Report each line of the data below in which "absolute" appears.

___

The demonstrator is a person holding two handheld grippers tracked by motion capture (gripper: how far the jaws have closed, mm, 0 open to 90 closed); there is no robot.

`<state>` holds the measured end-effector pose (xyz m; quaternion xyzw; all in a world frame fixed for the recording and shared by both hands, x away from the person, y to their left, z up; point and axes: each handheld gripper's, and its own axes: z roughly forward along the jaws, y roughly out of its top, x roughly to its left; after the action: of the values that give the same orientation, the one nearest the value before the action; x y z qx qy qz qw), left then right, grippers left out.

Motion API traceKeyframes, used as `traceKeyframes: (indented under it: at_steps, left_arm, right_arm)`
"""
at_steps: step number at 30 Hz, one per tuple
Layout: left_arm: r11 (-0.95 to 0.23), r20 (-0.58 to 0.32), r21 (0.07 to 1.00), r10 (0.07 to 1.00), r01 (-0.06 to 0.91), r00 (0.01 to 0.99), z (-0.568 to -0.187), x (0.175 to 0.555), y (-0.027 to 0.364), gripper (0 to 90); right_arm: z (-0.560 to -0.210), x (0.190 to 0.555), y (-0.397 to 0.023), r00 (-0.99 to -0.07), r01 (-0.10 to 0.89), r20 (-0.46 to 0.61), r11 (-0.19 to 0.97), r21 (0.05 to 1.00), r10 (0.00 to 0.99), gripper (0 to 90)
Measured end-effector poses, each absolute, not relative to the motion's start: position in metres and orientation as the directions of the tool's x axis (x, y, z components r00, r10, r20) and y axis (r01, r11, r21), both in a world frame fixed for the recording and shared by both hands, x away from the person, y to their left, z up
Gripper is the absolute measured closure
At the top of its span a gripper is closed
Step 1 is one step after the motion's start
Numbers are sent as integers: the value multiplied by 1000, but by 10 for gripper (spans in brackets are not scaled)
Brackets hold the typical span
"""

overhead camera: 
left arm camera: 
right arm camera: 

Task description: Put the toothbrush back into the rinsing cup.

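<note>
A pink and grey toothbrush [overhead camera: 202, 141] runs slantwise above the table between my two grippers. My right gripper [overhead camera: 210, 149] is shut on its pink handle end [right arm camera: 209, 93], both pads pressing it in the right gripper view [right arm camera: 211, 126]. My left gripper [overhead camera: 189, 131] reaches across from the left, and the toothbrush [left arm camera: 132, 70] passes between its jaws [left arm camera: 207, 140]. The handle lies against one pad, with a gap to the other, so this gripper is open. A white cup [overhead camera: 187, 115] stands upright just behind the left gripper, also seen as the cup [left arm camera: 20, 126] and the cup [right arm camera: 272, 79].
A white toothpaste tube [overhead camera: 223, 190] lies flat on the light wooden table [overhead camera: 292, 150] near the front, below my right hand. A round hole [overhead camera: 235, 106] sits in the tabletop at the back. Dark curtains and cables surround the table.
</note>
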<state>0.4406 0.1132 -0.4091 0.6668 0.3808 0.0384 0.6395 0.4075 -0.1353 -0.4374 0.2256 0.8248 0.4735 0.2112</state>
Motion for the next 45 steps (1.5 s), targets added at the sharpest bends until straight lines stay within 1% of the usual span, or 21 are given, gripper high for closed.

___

> Exercise answer
Measured end-effector poses, each absolute, not relative to the motion's start: position in metres and orientation as the directions of the tool's x axis (x, y, z components r00, r10, r20) and y axis (r01, r11, r21), both in a world frame fixed for the recording and shared by both hands, x away from the person, y to their left, z up
Gripper is the absolute measured closure

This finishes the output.